Surat Keputusan Perubahan Status Pura (Sumber Photo: Koleksi Pribadi)
Pura Khayangan Suci Ceng Ceng Kembar ini juga sudah dikukuhkan oleh Bupati Jembrana, I Nengah Tamba. Sama halnya dengan surat diatas, awalnya status Pura ini Pura Luhur Suci Ceng Ceng Kembar, kini menjadi Pura Khayangan Jagat Luhur Suci Ceng Ceng Kembar berdasarkan Alih Aksara dan Terjemahan Lontar Batur Kalawasan Petak oleh Tim Pusat Kajian Lontar Universitas Udayana Tahun 2018, Surat Parisada Hindu Dharma Indonesia Kabupaten Jembrana Nomor: 43/PHDI.J/X/2019 tanggal 17 Oktober 2019 perihal Status Pura, serta memperhatikan Surat Pengempon Pura Nomor 01/KJPSCCK/V/2021 tanggal 8 Mei 2021 yang bertempat di Banjar Adat Cepaka, Desa Adat Pangyangan, Kecamatan Pekutatan, Kabupaten Jembrana, Provinsi Bali.
Sertifikat Pengukuhan oleh Bupati Jembrana (Sumber Photo: Koleksi Pribadi)
Pustaka Lontar Batur Kalawasan Petak adalah naskah lontar penting bagi Brahmana Bujangga di Bali, dikoleksi oleh Ida Rsi Waisnawa Dharma Santika di Gria Batur Suci Banjar Sengguan Desa Gumbrih. Naskah ini berisi aspek filosofis, susila, dan panduan upacara untuk Bujangga Waisnawa di Bali. Naskah dengan 69 halaman ini, ditulis dengan aksara Bali dan menggunakan bahasa Kawi Bali seperti naskah-naskah historis lainnya.
Salinan Pustaka lontar Batur Kalawasan Petak (Sumber Photo: Koleksi Pribadi)
Tim Pusat Kajian Lontar telah melakukan alih aksara dan terjemahan yang terfokus dari halaman 38a hingga 41a yang menceritakan perjalanan suci Ida Rsi Madura, putra Ida Sang Hyang Sunya Ning dari Majapahit, ke Pulau Bali. Ia dikirim untuk memperbaiki tatanan upacara agama Hindu Bali yang kacau. Ida Rsi Madura membawa sejumlah pustaka seperti Pustaka Raja, Camuscaya atau Sarasamuscaya, Adigama, dan Lingning Agama, yang akan disampaikan kepada para Brahmana Bujangga di Bali. Pustaka-pustaka ini penting sebagai panduan rohani.

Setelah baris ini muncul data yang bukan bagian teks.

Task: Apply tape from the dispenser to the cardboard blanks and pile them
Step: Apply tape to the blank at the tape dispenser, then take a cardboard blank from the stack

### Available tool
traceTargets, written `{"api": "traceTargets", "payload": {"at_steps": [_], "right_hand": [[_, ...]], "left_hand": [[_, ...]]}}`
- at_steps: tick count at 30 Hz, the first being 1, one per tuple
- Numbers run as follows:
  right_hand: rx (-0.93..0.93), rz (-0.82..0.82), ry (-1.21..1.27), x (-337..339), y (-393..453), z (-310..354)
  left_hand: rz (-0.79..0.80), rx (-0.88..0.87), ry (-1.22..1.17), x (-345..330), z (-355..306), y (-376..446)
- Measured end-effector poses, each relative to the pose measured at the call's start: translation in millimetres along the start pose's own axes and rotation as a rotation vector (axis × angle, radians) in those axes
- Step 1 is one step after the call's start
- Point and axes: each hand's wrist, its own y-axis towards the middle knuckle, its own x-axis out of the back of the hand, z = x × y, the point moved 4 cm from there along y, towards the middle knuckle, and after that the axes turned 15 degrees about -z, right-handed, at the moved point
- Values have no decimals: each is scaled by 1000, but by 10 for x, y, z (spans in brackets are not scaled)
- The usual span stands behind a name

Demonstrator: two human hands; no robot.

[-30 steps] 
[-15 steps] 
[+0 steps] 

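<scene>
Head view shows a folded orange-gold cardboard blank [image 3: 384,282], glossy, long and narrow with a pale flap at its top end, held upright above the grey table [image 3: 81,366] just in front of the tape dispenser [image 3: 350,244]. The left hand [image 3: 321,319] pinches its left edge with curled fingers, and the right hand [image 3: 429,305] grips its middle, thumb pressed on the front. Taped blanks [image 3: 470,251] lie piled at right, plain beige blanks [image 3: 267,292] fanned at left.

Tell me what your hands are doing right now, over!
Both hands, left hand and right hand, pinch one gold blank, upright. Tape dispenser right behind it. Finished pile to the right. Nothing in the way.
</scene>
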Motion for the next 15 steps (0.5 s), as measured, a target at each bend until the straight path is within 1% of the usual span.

Selama perjalanan, ia memberi nama beberapa tempat suci, desa, dan gunung, termasuk Pura Pangyangan yang sekarang kita kenal sebagai Pura Khayangan Jagat Luhur Suci Ceng Ceng Kembar.
Terjemahan Lontar yang menyebutkan perjalanan Rsi Madura hingga di pura Pangyangan (Sumber Photo: Koleksi Pribadi)
Dalam kisah sebelumnya, Pan Lodri mendapat petunjuk dalam mimpinya untuk mencari modal dengan menggali gundukan pasir di Pura Khayangan Suci Ceng Ceng Kembar. Hasil galian termasuk sebilah keris dan uang kepeng yang menjadi tinggalan arkeologi yang tersimpan di pura ini dan telah diperiksa oleh Balai Arkeologi Bali. Untuk sampai di Pura ini, diperlukan waktu kurang lebih 2 jam dengan kendaraan bermotor dari Kota Denpasar karena akan menikmati perjalanan sepanjang 63.4 km.